— TASK —
The copy you print must match the listing exactly, with its pictures removed.

— SOURCE MATERIAL —
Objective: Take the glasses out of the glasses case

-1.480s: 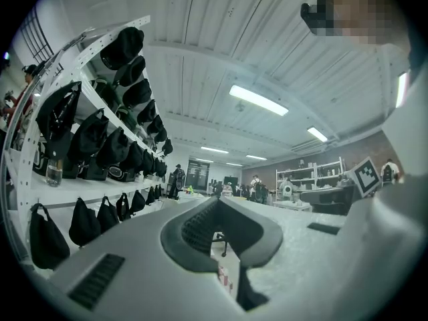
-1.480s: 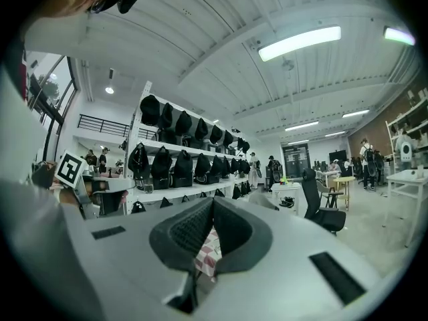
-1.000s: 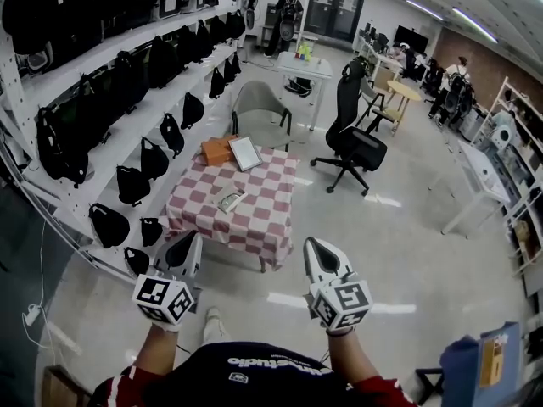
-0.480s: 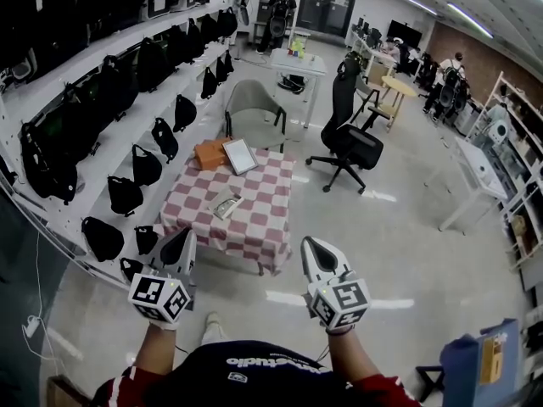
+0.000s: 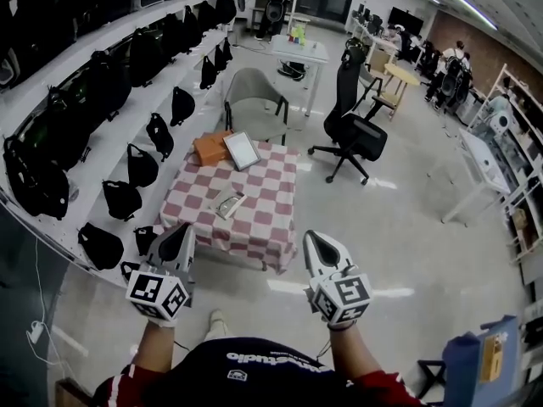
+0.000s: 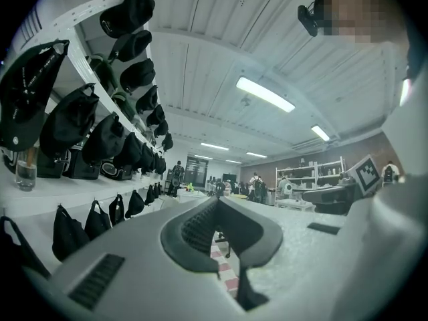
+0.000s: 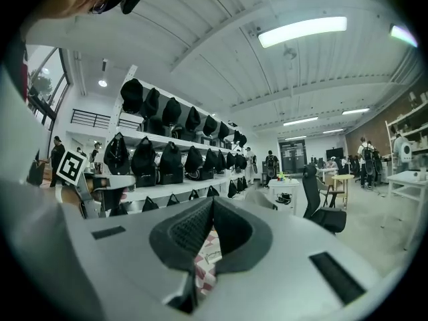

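Note:
The glasses case (image 5: 228, 203) lies open on a low table with a red-and-white checked cloth (image 5: 263, 219), well ahead of me on the floor. I cannot make out the glasses at this distance. My left gripper (image 5: 180, 235) and right gripper (image 5: 315, 243) are held up side by side in front of my chest, short of the table's near edge. Both are shut with nothing in them. The left gripper view shows the left gripper (image 6: 218, 203) with its jaws meeting at the tips. In the right gripper view the right gripper (image 7: 212, 203) looks the same, with a strip of checked cloth (image 7: 204, 263) below it.
An orange box (image 5: 210, 148) and a white-framed tablet (image 5: 243, 151) lie at the table's far end. A grey armchair (image 5: 254, 100) stands behind it and a black office chair (image 5: 352, 125) to its right. Shelves of black bags (image 5: 127, 83) line the left wall. People stand far back.
The view has moved a little nearer to the table, which now sits slightly lower in the head view. Both grippers stay shut and in the same pose.

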### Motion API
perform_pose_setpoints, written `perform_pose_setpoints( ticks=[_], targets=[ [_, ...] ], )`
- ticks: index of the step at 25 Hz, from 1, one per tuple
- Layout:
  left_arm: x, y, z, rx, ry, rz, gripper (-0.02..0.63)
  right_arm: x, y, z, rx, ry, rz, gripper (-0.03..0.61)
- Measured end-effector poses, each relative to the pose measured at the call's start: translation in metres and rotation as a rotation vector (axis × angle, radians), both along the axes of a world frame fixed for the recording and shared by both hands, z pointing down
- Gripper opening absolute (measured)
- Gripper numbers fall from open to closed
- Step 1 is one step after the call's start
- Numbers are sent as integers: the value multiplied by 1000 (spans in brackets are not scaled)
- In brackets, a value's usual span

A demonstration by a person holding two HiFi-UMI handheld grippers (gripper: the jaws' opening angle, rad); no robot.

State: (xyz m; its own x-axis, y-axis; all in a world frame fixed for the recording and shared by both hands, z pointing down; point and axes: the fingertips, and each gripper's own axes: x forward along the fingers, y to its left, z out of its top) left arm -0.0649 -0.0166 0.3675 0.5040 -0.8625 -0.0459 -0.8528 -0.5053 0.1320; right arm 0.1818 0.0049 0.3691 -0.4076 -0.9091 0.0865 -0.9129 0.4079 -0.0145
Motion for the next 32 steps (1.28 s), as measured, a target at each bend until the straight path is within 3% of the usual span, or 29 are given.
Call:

— ANSWER BELOW —
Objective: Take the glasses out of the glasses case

-1.480s: 
-1.480s: 
-1.000s: 
-0.480s: 
+0.000s: 
+0.000s: 
+0.000s: 

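Note:
The glasses case (image 5: 228, 203) lies open on a low table with a red-and-white checked cloth (image 5: 263, 219), well ahead of me on the floor. I cannot make out the glasses at this distance. My left gripper (image 5: 180, 235) and right gripper (image 5: 315, 243) are held up side by side in front of my chest, short of the table's near edge. Both are shut with nothing in them. The left gripper view shows the left gripper (image 6: 218, 203) with its jaws meeting at the tips. In the right gripper view the right gripper (image 7: 212, 203) looks the same, with a strip of checked cloth (image 7: 204, 263) below it.
An orange box (image 5: 210, 148) and a white-framed tablet (image 5: 243, 151) lie at the table's far end. A grey armchair (image 5: 254, 100) stands behind it and a black office chair (image 5: 352, 125) to its right. Shelves of black bags (image 5: 127, 83) line the left wall. People stand far back.
The view has moved a little nearer to the table, which now sits slightly lower in the head view. Both grippers stay shut and in the same pose.
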
### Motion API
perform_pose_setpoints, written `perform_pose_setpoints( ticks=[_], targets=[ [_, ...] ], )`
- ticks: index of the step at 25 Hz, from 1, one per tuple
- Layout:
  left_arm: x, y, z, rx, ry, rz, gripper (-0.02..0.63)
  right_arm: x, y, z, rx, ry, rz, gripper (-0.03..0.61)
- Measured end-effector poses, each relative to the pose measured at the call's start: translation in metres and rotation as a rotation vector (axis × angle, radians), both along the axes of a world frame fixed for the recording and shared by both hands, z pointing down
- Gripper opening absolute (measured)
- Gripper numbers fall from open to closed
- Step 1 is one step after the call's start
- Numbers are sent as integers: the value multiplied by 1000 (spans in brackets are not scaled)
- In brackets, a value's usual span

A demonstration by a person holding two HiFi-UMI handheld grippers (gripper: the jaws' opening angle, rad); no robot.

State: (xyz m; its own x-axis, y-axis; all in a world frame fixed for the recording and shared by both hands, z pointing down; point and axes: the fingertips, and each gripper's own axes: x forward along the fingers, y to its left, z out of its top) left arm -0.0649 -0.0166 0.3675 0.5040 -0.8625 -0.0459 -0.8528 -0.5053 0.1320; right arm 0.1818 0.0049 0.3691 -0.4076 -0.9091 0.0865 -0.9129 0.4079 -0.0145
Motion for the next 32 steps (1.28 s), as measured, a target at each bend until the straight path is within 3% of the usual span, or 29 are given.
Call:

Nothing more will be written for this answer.